Smart dynamic layer swapping between GPU and CPU for optimal inference performance with comprehensive mixed precision handling and copy-compute overlap optimization. Enables running much larger models on limited VRAM setups.

Custom Nodes (0)

    README

    ComfyUI - DGLS (Dynamic GPU Layer Swapping)

    Smart dynamic layer swapping between GPU and CPU for optimal inference performance with comprehensive mixed precision handling and copy-compute overlap optimization. Enables running much larger models on limited VRAM setups.

    NOTE: I am am actively bug testing this atm. The code is working, however I havent promoted this or written about it due to some tests I want to carry out.

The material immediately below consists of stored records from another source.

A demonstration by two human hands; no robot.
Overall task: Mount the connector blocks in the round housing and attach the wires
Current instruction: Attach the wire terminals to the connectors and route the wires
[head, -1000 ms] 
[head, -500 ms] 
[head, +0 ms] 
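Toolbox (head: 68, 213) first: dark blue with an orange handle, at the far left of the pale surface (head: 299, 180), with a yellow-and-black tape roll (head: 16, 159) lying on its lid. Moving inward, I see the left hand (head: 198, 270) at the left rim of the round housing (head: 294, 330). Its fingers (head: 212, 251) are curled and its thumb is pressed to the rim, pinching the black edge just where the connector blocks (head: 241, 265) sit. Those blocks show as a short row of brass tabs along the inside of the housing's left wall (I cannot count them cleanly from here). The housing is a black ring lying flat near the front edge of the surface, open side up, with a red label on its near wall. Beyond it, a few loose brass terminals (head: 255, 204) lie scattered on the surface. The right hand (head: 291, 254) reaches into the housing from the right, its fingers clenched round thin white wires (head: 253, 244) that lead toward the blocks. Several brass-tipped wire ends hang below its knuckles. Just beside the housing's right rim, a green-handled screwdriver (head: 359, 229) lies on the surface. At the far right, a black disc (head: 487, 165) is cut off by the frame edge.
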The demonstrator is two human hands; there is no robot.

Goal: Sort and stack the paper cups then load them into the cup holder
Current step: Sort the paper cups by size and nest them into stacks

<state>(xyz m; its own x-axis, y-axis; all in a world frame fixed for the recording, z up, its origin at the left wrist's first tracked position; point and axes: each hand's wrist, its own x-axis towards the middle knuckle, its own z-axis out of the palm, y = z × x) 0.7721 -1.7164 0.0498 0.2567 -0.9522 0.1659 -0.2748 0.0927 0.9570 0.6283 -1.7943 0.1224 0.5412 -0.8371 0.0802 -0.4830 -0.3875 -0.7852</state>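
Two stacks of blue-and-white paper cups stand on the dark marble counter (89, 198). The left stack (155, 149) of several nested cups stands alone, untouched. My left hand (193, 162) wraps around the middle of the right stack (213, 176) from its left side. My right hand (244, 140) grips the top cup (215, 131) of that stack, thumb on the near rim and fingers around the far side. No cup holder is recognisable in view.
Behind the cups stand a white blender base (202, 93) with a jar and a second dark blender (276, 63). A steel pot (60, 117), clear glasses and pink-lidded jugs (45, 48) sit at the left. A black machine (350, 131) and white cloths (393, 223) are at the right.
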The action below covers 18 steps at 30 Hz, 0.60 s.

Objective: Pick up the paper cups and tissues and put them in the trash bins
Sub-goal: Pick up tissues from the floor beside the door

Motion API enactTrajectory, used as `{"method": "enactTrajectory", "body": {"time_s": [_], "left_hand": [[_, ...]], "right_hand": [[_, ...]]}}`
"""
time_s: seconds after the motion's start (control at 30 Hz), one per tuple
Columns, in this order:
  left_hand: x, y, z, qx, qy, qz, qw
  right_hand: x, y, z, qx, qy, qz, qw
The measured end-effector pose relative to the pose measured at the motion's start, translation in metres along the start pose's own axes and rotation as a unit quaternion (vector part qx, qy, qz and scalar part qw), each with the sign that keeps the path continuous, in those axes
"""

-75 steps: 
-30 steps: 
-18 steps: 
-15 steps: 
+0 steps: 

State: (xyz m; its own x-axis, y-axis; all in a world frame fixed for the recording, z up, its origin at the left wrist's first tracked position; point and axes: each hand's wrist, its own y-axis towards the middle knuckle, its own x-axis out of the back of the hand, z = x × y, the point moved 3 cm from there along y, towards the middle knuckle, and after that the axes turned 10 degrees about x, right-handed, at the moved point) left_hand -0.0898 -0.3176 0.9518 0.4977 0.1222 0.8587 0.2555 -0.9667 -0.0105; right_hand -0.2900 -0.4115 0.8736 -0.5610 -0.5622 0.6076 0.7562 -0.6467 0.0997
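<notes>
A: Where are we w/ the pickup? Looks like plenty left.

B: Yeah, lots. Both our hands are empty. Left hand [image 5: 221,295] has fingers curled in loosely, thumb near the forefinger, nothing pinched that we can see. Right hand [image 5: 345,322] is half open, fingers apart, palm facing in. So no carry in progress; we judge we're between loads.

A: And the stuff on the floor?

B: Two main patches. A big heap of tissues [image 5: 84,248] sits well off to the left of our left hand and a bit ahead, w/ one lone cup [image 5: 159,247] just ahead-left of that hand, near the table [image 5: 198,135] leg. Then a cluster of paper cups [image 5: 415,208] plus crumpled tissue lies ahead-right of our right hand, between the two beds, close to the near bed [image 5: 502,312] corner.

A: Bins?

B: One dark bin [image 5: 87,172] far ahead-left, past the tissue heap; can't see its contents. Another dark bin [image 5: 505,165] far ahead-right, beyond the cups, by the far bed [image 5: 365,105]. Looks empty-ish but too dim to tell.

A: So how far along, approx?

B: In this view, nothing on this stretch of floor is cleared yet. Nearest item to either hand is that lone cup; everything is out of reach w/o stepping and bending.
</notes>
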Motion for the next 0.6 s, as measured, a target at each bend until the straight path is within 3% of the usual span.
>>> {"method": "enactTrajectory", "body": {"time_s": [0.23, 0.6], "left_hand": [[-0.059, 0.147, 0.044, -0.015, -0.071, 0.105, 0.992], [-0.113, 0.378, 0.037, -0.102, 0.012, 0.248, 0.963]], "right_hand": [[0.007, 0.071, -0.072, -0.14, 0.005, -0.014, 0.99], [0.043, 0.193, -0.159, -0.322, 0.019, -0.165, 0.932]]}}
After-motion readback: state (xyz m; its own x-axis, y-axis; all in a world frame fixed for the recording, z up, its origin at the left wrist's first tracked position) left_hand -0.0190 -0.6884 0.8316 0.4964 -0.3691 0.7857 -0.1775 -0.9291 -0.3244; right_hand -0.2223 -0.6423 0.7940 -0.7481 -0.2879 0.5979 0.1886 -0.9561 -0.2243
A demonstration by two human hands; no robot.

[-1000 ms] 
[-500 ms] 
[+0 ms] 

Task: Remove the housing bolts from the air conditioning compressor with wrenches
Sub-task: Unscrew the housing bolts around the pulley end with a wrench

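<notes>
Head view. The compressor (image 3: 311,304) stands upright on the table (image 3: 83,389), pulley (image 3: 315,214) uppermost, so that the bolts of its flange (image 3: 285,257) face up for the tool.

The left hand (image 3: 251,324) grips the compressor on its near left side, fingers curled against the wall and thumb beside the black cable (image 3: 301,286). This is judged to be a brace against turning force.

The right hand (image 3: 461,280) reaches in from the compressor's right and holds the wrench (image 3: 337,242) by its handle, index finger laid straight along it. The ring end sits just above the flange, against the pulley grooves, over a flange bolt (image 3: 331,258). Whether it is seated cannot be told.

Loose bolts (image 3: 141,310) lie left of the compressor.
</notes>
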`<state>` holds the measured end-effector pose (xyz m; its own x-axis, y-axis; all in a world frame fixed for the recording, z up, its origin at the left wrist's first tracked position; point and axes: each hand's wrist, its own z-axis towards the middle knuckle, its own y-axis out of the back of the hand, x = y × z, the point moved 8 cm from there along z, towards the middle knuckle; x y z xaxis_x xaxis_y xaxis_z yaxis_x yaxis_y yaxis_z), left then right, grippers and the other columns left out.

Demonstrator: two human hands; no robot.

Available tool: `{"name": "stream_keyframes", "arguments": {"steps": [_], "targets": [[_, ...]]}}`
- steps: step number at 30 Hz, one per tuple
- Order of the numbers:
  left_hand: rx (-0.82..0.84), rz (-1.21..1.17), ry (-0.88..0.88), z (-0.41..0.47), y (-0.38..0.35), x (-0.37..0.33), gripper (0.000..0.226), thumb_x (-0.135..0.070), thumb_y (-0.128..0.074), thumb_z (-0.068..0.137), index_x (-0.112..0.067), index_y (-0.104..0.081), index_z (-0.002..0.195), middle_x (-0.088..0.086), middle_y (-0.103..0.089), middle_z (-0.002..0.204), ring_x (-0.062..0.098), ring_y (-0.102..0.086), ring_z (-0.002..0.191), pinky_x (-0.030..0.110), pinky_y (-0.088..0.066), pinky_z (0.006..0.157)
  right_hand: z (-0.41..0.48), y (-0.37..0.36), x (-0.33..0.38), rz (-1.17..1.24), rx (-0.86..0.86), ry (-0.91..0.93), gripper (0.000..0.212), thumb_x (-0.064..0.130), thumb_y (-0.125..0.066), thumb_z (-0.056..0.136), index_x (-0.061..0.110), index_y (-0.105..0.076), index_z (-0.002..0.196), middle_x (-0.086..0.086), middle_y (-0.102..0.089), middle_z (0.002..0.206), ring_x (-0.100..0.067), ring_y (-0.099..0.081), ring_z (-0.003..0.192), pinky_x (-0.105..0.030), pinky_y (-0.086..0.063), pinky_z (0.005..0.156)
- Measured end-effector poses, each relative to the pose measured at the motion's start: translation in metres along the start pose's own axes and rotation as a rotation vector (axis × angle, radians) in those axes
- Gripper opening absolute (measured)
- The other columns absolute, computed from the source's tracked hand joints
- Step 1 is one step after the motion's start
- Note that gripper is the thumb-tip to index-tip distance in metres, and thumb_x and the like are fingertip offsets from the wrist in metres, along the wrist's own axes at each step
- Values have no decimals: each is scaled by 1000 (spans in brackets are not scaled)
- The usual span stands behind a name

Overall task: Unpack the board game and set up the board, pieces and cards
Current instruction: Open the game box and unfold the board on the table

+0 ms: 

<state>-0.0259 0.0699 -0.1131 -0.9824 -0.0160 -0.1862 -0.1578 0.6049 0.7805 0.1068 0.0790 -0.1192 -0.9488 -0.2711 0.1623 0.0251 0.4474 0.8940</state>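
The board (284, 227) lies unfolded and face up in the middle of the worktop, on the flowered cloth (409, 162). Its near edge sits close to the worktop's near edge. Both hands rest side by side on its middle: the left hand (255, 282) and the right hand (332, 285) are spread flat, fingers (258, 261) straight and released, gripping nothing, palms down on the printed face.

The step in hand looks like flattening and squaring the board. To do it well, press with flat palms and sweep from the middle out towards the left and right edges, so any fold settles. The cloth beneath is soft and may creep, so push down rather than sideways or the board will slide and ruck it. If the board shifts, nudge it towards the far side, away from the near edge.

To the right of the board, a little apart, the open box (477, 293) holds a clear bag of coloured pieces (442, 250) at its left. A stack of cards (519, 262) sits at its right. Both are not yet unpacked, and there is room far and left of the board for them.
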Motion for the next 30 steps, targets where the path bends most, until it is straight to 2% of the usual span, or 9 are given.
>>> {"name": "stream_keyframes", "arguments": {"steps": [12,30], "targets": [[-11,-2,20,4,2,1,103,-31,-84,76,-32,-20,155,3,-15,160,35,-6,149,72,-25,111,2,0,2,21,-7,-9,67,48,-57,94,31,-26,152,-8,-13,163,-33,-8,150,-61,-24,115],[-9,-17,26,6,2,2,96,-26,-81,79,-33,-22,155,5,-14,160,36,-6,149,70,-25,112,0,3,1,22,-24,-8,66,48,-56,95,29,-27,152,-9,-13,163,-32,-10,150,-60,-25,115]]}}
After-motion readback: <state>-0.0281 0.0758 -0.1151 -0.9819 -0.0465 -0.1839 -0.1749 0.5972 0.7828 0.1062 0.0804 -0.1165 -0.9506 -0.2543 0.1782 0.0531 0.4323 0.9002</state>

    Currently only working with diffusion models. So any workflow with 'Load Diffusion Model' offical node should be fine with this swapped for it.

    Features

    • Inference Optimized: Designed specifically for ComfyUI diffusion model inference
    • Mixed Precision Support: Handles multiple dtypes and precision casting
    • Threading and Copy-Compute Overlap: Background thread management with overlapped memory transfers
    • Predictive Prefetching: Intelligently predicts and preloads layers before they're needed
    • Packed Transfers: Optimizes large layer transfers using contiguous memory packing
    • CUDA Streams: Uses CUDA streams to overlap memory transfers with computation
    • Model Compatibility: Supports Cosmos, Flux, Wan2.1, Wan2.2, HunyuanVideo, and generic transformer blocks.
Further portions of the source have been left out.